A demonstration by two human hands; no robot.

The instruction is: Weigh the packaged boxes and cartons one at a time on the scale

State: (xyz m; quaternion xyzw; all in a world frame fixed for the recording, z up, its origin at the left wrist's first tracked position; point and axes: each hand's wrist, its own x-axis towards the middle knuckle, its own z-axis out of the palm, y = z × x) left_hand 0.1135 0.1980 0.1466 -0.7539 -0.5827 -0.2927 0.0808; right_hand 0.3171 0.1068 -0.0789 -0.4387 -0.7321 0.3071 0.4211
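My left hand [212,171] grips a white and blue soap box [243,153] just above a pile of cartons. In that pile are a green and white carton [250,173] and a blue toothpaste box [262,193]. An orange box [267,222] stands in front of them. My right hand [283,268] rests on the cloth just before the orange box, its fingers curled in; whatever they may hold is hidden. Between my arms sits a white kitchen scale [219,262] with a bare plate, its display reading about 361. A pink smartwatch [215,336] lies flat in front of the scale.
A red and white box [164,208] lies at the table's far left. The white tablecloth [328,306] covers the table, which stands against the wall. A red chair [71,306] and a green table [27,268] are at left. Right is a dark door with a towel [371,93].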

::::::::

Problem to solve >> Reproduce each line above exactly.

Solution >>
A demonstration by two human hands; no robot.

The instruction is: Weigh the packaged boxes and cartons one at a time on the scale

State: (xyz m; quaternion xyzw; all in a world frame fixed for the recording, z up, its origin at the left wrist's first tracked position; point and axes: each hand's wrist, its own x-axis towards the middle knuckle, its own z-axis out of the palm, y = z × x) left_hand 0.1135 0.1980 0.1466 -0.7539 -0.5827 -0.2927 0.0808; right_hand 0.3171 0.1068 -0.0789 -0.4387 -0.7321 0.3071 0.4211
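My left hand [212,171] grips a white and blue soap box [243,153] just above a pile of cartons. In that pile are a green and white carton [250,173] and a blue toothpaste box [262,193]. An orange box [267,222] stands in front of them. My right hand [283,268] rests on the cloth just before the orange box, its fingers curled in; whatever they may hold is hidden. Between my arms sits a white kitchen scale [219,262] with a bare plate, its display reading about 361. A pink smartwatch [215,336] lies flat in front of the scale.
A red and white box [164,208] lies at the table's far left. The white tablecloth [328,306] covers the table, which stands against the wall. A red chair [71,306] and a green table [27,268] are at left. Right is a dark door with a towel [371,93].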

There is no more to this exercise.